**REQUIRED ACTION**
Below are lines of records; copy exactly those from the one containing "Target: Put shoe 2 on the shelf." through the one containing "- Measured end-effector", leaving the pictures behind.

(Items listed in a dataset)
+++++

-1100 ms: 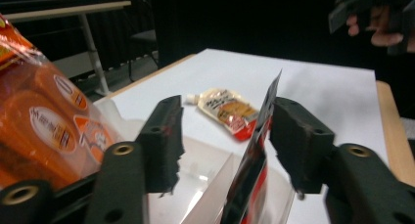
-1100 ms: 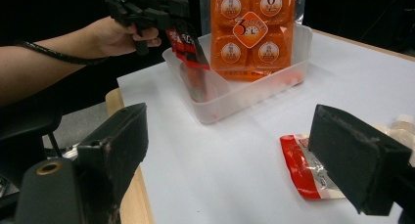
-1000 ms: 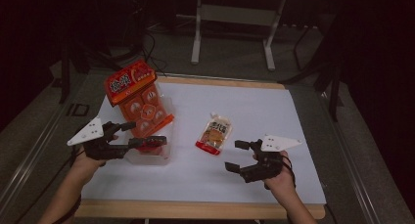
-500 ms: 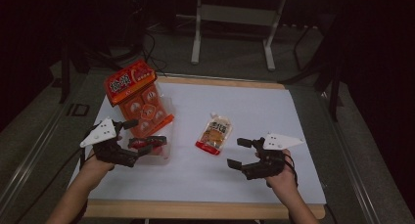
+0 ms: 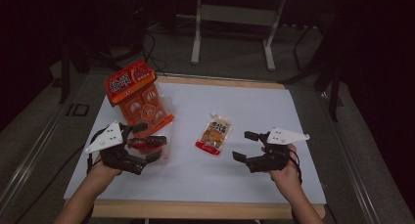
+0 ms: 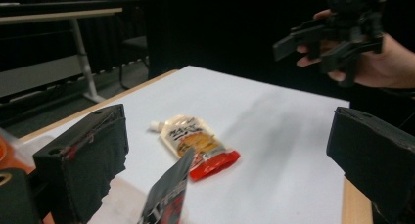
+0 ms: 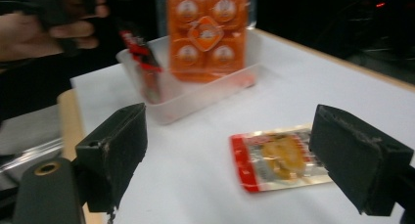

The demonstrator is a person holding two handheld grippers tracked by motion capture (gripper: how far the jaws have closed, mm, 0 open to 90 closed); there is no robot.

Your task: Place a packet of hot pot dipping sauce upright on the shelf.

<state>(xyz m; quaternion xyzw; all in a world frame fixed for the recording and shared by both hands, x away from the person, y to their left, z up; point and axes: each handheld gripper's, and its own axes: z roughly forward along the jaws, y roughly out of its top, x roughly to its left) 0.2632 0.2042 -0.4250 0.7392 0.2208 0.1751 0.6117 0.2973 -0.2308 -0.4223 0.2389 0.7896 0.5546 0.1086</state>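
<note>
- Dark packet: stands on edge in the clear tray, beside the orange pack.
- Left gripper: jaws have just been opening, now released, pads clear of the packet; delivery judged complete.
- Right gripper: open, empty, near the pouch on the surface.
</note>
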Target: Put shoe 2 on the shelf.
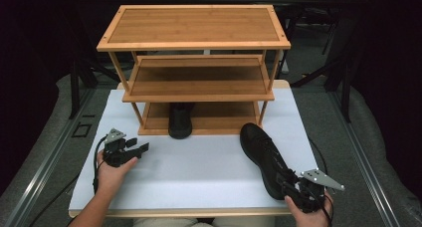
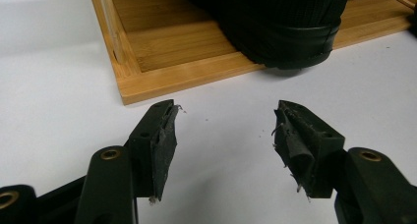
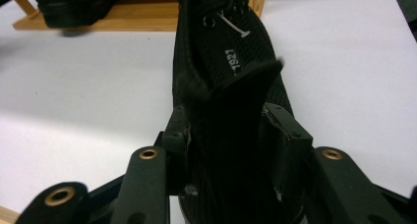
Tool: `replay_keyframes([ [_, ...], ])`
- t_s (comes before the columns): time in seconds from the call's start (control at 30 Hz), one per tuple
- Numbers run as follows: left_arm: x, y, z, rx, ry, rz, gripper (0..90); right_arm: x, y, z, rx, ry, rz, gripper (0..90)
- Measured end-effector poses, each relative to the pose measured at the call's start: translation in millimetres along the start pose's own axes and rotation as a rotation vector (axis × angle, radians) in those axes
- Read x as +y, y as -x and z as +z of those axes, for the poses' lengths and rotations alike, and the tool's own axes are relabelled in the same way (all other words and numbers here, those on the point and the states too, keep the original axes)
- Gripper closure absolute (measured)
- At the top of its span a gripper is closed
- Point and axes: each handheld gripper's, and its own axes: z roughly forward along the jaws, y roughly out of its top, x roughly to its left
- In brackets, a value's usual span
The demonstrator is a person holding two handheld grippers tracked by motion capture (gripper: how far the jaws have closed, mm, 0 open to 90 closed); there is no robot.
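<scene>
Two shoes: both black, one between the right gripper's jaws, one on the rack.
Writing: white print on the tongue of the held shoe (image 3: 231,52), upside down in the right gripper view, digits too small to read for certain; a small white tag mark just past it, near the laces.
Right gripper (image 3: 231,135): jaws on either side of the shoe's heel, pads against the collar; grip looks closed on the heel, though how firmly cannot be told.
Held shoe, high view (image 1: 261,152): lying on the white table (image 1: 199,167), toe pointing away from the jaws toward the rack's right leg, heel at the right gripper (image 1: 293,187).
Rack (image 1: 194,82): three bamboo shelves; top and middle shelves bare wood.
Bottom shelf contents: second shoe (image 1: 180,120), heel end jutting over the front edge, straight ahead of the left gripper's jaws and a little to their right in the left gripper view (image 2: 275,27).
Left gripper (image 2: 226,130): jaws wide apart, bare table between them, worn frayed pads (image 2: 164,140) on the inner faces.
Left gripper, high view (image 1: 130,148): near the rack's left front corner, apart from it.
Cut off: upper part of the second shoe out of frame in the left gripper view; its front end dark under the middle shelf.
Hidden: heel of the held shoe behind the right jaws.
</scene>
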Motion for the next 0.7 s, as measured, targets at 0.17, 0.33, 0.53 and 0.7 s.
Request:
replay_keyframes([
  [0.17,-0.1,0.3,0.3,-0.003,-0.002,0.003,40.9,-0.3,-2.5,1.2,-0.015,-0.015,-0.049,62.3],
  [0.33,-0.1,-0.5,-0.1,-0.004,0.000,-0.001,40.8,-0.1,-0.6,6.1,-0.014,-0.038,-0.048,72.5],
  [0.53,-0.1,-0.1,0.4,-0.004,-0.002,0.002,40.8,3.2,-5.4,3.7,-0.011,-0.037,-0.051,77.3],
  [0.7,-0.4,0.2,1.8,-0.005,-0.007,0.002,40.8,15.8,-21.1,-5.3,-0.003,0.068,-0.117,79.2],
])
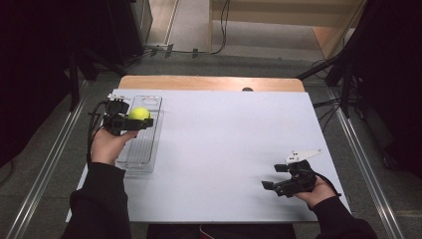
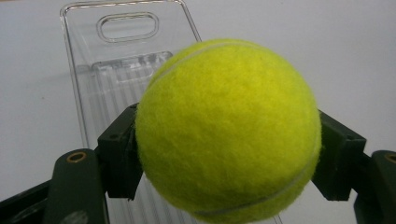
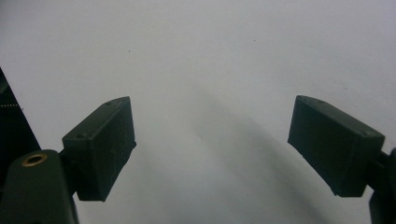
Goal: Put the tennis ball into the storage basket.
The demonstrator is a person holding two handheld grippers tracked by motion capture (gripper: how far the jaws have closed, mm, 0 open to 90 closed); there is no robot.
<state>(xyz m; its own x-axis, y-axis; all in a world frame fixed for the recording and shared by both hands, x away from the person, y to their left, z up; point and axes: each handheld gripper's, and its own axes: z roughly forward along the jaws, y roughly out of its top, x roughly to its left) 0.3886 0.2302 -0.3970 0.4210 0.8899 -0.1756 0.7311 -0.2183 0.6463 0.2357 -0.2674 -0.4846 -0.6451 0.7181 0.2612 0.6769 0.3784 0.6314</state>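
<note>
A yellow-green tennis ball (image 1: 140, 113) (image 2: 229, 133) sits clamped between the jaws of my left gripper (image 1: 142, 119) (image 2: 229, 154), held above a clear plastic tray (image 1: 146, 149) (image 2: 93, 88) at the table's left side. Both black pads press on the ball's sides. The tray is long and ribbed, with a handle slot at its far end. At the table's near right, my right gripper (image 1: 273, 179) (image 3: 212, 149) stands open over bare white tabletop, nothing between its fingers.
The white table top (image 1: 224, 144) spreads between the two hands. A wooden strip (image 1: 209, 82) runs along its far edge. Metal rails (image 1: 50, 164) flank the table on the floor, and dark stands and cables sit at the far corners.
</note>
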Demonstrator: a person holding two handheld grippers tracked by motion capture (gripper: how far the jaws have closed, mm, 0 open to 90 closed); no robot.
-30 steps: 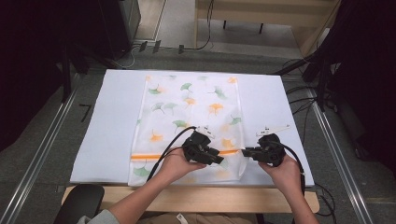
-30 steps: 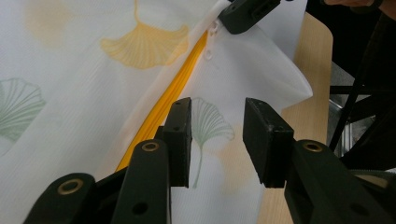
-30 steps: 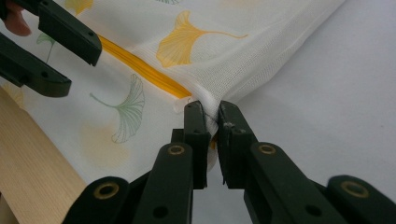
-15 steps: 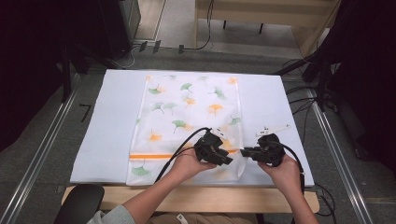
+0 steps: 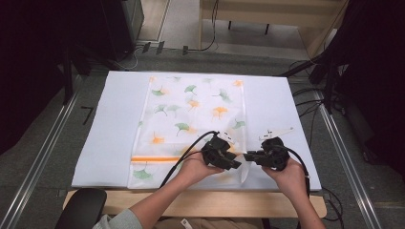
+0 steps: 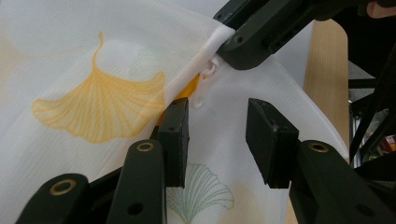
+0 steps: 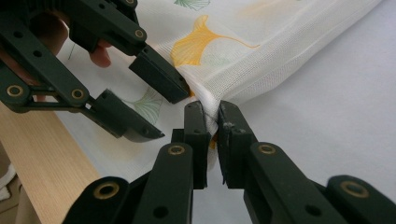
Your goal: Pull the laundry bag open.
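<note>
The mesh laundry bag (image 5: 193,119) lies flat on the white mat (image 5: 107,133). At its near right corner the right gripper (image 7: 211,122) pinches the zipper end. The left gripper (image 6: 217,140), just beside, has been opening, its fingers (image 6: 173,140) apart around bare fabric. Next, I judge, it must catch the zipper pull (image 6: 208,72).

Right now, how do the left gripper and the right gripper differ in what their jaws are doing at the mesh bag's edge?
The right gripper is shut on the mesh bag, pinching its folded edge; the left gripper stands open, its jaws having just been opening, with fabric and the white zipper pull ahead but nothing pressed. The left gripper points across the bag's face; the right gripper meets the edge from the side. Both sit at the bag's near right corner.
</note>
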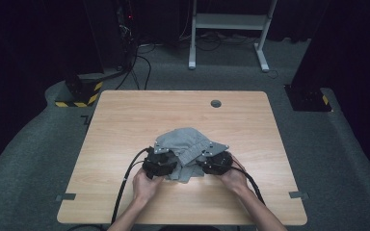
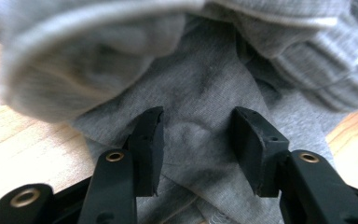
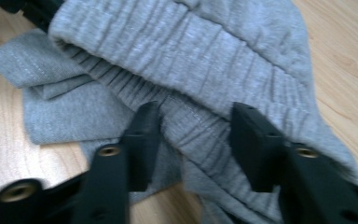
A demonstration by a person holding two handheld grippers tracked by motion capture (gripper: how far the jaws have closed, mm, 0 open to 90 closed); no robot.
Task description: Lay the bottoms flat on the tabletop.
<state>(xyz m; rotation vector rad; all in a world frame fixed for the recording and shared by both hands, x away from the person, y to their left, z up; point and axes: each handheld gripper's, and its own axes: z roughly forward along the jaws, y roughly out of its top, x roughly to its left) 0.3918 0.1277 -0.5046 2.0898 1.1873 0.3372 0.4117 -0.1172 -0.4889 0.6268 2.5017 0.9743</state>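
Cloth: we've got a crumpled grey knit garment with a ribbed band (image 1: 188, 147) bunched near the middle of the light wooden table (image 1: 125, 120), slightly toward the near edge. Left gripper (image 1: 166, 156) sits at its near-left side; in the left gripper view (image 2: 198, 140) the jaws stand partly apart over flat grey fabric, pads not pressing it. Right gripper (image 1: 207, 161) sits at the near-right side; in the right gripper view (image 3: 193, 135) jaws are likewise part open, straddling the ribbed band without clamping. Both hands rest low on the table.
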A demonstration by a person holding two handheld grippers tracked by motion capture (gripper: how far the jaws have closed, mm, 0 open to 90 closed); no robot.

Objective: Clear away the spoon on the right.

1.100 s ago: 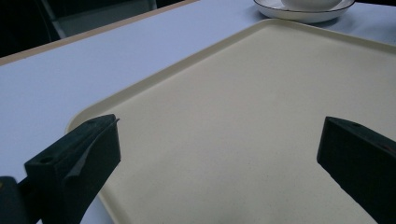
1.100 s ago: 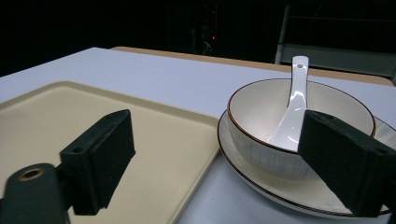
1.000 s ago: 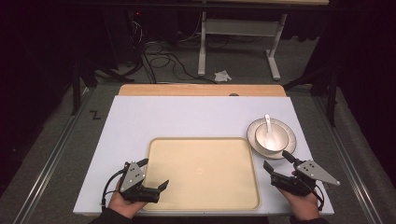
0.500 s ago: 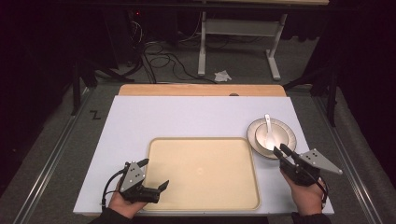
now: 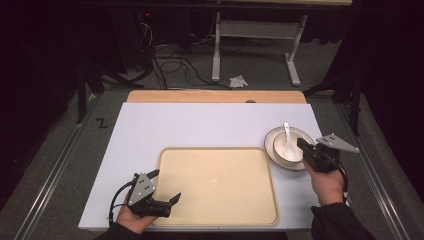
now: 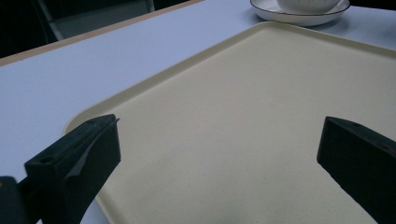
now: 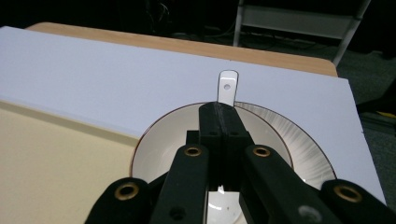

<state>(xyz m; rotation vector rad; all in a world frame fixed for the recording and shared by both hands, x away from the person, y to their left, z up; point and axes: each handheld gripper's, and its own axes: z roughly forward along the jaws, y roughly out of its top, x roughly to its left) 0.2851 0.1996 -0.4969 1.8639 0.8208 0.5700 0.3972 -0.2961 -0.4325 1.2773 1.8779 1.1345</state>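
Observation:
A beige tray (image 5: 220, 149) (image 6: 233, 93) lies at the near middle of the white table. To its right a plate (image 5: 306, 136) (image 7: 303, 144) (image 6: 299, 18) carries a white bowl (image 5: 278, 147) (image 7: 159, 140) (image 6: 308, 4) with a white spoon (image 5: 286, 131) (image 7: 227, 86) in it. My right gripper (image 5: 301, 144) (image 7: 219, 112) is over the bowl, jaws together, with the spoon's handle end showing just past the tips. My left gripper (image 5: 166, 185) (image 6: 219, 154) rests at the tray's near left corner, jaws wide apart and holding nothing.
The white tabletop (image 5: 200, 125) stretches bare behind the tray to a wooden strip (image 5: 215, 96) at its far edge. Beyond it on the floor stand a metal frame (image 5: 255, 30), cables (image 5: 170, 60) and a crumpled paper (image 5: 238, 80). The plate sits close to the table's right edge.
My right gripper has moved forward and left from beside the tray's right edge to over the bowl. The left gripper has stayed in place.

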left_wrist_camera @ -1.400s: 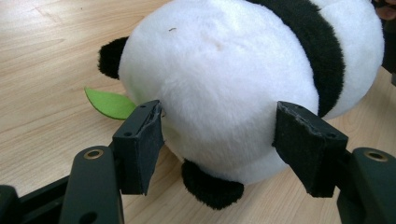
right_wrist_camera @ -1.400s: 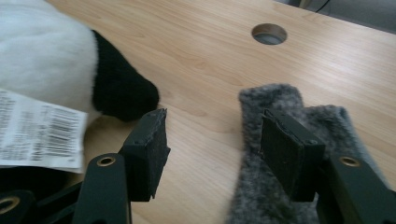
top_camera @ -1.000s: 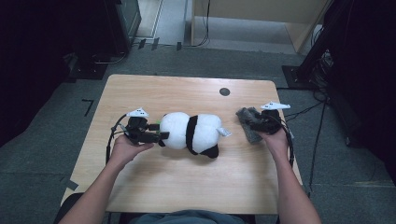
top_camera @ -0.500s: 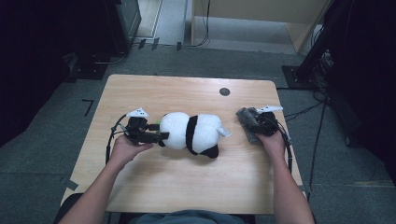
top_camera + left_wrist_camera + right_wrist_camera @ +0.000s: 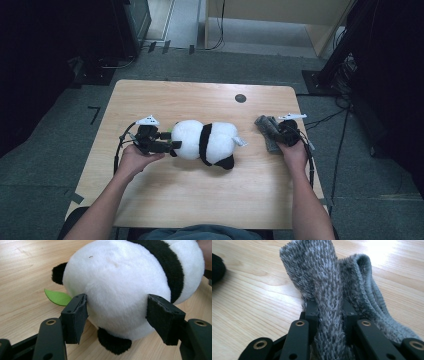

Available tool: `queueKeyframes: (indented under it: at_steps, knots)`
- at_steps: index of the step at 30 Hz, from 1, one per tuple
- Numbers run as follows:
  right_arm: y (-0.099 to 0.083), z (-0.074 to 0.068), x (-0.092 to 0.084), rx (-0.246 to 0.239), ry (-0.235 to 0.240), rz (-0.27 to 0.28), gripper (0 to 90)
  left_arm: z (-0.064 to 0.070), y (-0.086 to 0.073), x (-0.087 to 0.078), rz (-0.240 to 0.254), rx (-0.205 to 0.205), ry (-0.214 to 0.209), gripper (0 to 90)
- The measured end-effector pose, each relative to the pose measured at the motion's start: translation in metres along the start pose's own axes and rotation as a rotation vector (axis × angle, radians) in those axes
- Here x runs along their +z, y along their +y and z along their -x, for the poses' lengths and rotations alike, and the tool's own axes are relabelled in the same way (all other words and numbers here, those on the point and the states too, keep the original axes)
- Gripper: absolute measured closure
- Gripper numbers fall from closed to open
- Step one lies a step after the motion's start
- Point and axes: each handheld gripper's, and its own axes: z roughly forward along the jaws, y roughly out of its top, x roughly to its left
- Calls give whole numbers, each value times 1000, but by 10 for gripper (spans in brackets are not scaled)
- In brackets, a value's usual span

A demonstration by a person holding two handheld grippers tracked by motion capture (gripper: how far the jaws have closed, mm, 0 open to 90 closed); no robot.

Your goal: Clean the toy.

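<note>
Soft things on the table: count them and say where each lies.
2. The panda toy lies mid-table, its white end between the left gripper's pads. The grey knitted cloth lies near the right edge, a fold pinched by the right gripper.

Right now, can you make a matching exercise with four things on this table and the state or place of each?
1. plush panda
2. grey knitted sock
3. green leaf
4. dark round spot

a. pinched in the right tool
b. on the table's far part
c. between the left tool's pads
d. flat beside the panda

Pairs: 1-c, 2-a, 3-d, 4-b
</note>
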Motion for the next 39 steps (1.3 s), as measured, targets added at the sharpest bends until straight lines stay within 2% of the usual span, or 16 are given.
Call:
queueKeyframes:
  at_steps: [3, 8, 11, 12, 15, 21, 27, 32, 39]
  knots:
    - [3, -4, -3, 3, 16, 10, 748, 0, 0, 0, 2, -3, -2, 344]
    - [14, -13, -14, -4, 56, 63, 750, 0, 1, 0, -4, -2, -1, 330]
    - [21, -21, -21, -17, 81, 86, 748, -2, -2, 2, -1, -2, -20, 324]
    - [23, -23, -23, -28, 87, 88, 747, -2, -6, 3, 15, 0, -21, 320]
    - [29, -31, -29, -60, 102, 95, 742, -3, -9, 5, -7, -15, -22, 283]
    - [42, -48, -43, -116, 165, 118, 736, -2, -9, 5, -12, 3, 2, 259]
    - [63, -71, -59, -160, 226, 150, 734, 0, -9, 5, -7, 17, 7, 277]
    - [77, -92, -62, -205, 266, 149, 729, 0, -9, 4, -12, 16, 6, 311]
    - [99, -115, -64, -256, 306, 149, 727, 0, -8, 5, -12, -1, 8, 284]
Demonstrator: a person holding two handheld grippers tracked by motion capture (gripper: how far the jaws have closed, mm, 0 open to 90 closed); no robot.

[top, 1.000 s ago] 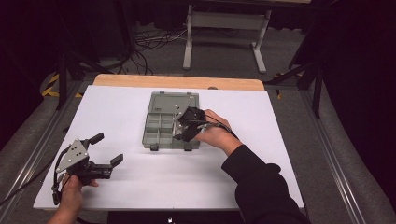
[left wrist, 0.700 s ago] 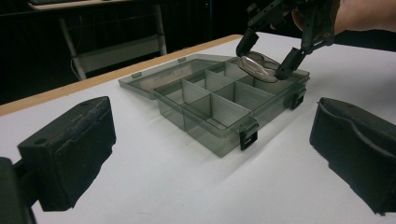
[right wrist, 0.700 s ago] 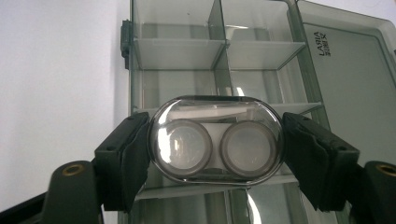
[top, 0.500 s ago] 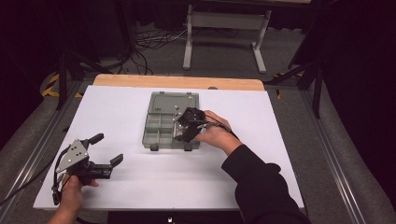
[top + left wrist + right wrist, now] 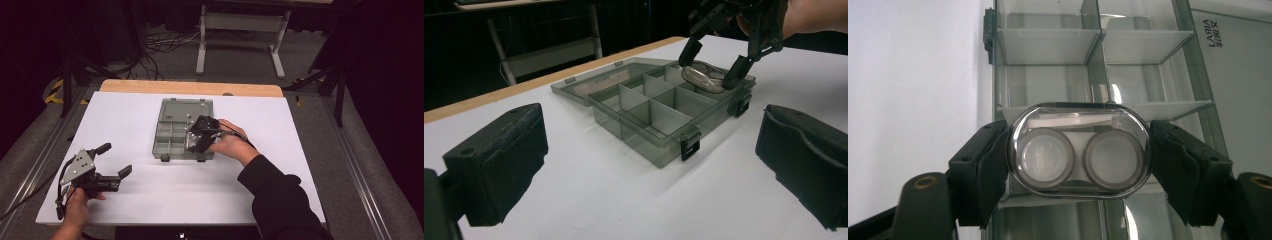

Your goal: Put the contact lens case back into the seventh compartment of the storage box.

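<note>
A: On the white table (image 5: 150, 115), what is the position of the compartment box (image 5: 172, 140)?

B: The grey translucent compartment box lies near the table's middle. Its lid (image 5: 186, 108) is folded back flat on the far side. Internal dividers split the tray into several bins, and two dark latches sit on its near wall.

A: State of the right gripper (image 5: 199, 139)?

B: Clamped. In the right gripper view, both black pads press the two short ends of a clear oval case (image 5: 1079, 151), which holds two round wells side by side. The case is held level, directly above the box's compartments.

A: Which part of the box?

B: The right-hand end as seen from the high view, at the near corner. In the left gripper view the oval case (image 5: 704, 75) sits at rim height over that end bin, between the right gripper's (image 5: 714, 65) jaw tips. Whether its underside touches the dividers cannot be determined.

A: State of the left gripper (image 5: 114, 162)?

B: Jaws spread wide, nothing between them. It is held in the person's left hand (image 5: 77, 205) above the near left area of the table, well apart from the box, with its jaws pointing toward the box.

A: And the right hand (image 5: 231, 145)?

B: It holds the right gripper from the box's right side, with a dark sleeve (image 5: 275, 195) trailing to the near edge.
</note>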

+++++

**FINISHED EXERCISE**
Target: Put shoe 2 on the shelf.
Tool: `replay_keyframes([ [_, ...], ])`
- t_s (comes before the columns): time in seconds from the call's start (control at 30 Hz), one per tuple
- Numbers run as follows: left_arm: x, y, z, rx, ry, rz, gripper (0..90); right_arm: x, y, z, rx, ry, rz, gripper (0..90)
- Measured end-effector poses, each relative to the pose measured at the call's start: translation in millimetres along the start pose's own axes and rotation as a rotation vector (axis × angle, radians) in those axes

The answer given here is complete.